Can you describe what changes, if any, COVID-19 has had on your life or on other girls you know?
Covid-19 has had a heavy impact on my wellbeing. Not being able to socialize has taken away tools that have helped me manage my depression and anxiety. My stress levels have skyrocketed, I've gotten really bad stomach pains because of it and have been hospitalized because of it. The usage of social media has negatively affected my self-image. It's the one of the only ways I interact with my peers and I'm constantly comparing myself to distorted images.
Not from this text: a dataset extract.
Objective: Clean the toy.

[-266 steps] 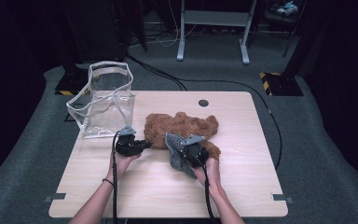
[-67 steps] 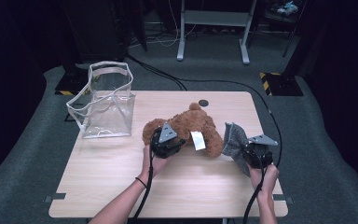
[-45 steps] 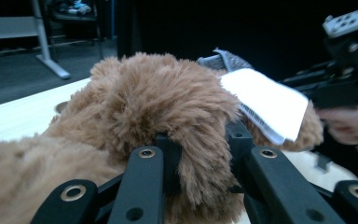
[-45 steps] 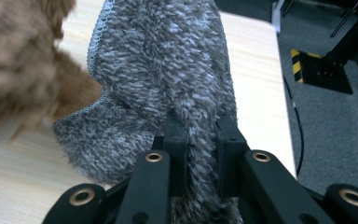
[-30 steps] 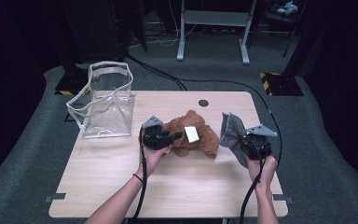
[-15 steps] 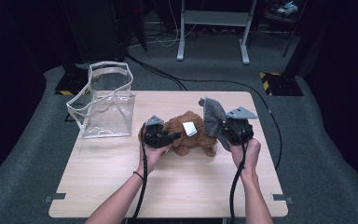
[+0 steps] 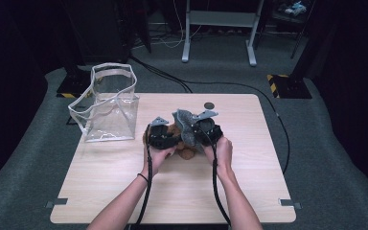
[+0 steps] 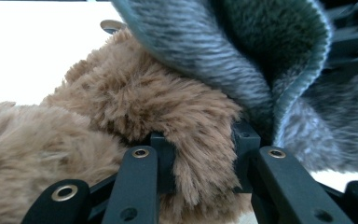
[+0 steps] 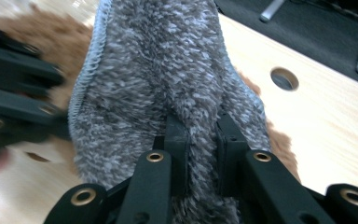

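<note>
Left gripper (image 8: 200, 158) pinching brown plush teddy bear (image 8: 135, 112), mid-table right of the clear plastic tote bag (image 7: 108, 108). Right gripper (image 9: 200, 140) clamped on grey fuzzy cloth (image 9: 163, 74), draped over the bear.

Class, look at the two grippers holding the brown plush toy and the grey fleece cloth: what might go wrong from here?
The left gripper pinches only a tuft of the brown plush toy, so the fur might slip free. The grey fleece cloth in the right gripper hangs loose and could snag the other jaws. The clear bag stands close by and might get knocked.
</note>
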A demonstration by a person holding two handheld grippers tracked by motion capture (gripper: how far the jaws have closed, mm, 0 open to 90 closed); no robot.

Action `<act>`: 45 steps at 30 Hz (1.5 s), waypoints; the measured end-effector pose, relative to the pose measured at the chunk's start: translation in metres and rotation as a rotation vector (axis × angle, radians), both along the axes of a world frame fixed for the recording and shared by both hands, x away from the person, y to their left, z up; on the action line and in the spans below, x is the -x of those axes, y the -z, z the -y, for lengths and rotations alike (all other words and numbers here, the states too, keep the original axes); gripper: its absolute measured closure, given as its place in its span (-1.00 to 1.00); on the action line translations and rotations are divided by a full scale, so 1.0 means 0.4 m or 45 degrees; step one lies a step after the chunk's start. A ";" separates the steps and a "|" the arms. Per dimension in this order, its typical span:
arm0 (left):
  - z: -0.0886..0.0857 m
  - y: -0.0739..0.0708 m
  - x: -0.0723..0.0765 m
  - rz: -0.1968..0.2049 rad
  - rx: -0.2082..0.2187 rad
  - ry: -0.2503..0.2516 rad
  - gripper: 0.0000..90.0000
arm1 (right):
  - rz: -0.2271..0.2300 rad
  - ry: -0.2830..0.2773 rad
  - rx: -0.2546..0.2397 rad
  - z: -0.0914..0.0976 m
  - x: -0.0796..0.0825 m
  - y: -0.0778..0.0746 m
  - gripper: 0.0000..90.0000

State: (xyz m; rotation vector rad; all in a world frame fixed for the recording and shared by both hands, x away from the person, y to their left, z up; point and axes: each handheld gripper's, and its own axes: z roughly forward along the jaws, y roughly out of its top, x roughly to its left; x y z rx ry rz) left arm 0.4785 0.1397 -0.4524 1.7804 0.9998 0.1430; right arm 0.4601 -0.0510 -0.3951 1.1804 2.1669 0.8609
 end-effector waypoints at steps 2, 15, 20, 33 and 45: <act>-0.001 0.001 -0.002 0.005 -0.007 0.006 0.55 | -0.004 0.029 -0.011 0.017 -0.005 0.009 0.75; -0.014 0.002 -0.017 0.006 -0.040 0.026 0.50 | -0.008 0.141 -0.001 0.090 -0.028 0.041 0.77; -0.019 0.006 -0.023 0.000 -0.040 0.011 0.51 | -0.028 0.211 0.000 0.132 -0.035 0.057 0.77; -0.019 0.007 -0.029 0.002 -0.050 0.046 0.44 | 0.097 0.100 -0.070 0.106 0.004 -0.004 0.76; -0.017 0.014 -0.025 0.001 -0.059 0.086 0.47 | 0.013 0.031 0.004 0.003 -0.082 0.014 0.77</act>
What are some ‘highlights’ (could be anything) that has helped you get through this pandemic so far?
The pandemic has highlighted the struggles people go through on an individual level and systemic level. The black lives matter movement has pushed me to examine my relationship with my blackness and has pushed the conversation on a systemic level. I consider this my highlight, it's a conversation I've been wanting to happen for a long time. It forced me to look at how systemic racism has affected me on an individual level.
How has the intersection between COVID-19 and the Black Lives Matter movement affected you?
The Covid 19 pandemic has pushed me to grow within myself and face my fears. When quarantine started, I was extremely depressed. Being a young black woman in spaces that are dominantly white and in a society that praises Eurocentric features has had many effects on me. With social injustices against black lives coming to the forefront, it made me examine my blackness and what it means to me. I attended the Black Lives Matter protests and for the first time I saw my blackness as a blessing and not a curse. I presented a poem about my experience of being black at one of the protests, something I never thought I would do. It was the first time I stood in my blackness loud and proud.
How has your activism shaped your life?
I’ve been doing activism for three years and this really pushed me to be at the forefront of the movement. I campaigned and wrote a letter to the Vancouver School Board describing the extreme harm that having police in schools has on BIPOC students and urging the VSB to remove them. I attended the Hogans Alley blockage, and learned about the history of this once thriving black community. It was life changing to see people rally for black lives. It made me appreciate being black and pushed me to wear my hair naturally. For black people our hair has been looked at as not socially acceptable. I got bullied for my natural hair and that led to me hating it and having anxiety around it. I learned how to embrace my natural hair. It was the most freeing experience to let go of the hatred I had for my hair, for my skin, my culture and for my blackness.
What do you think needs to happen to improve your (and other girls and young women’s) ability to succeed and cope with COVID-19?
I think there needs to be more resources for women especially women dealing with poverty and violence.
If you are or were employed, how has going to work changed for you?
Working in a restaurant pre-covid and during covid there's more things to worry about. Giving good customer service is no longer your top priority. Customers would refuse using hand sanitizer and waiting outside. It's super frustrating because you're risking your health for people who could care less. Pre-covid I would get hit on frequently by older men, since covid I have seen a decrease.